• [REQUIREMENT] In the material below, find each line that contains the word "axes" and copy it.

• [INFORMATION PROVIDED]
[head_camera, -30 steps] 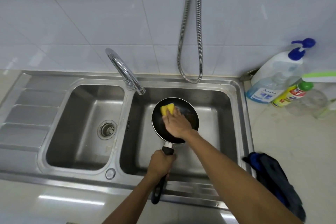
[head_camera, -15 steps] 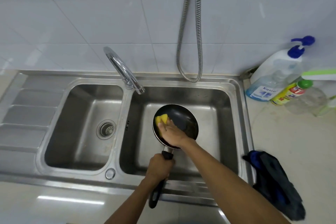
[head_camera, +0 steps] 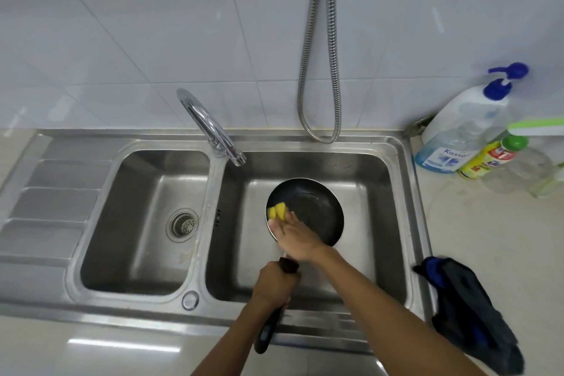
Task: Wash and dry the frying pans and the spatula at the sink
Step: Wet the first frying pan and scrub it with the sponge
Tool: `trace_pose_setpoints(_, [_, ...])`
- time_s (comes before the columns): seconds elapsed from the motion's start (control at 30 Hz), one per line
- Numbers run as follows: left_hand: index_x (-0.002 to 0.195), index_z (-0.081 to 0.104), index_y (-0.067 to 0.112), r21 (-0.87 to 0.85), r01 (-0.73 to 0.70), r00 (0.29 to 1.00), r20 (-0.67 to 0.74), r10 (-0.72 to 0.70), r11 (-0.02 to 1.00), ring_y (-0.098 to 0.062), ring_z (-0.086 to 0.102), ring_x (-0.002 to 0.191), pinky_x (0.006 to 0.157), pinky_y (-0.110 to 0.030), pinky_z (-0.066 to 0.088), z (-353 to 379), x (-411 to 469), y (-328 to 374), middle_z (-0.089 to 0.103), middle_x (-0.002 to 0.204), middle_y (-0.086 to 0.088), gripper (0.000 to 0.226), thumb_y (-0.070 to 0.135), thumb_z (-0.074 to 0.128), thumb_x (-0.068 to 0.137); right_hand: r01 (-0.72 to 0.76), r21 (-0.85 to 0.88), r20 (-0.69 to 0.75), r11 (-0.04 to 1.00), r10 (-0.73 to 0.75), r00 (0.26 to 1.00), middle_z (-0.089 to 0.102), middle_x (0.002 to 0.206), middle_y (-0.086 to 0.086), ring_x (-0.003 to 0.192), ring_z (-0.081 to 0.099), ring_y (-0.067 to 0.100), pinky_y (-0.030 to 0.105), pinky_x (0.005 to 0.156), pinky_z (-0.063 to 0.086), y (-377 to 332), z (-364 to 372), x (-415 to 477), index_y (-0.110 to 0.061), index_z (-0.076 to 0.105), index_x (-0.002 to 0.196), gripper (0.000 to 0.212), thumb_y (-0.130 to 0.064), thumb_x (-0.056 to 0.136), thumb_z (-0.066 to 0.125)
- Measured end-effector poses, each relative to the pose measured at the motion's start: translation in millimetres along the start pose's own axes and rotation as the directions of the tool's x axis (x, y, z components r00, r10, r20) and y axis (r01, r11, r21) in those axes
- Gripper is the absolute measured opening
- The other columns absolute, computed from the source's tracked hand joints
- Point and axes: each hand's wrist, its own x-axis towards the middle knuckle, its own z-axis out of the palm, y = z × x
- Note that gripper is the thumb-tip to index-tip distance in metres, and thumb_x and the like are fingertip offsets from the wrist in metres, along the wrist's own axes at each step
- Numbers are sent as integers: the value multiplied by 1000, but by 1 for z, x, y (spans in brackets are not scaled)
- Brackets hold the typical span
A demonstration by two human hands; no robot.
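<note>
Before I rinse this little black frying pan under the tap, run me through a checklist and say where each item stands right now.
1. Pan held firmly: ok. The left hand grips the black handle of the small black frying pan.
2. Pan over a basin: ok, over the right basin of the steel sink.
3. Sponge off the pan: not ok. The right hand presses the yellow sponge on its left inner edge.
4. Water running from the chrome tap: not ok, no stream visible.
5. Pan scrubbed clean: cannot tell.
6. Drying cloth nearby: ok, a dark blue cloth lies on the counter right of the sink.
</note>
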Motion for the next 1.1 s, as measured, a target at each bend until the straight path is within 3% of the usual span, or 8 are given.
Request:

• [THE ANSWER]
- Measured end-effector poses, each relative to the pose measured at the motion's start: translation in millimetres along the start pose's own axes and rotation as the directions of the tool's x axis (x, y, z components r00, r10, r20) and y axis (r01, r11, r21) in those axes
- Point and axes: each hand's wrist, its own x-axis towards the middle knuckle, its own z-axis out of the palm, y = z × x
- Note that gripper is the thumb-tip to index-tip distance in metres, and thumb_x and the like are fingertip offsets from the wrist in metres, along the wrist's own axes at each step

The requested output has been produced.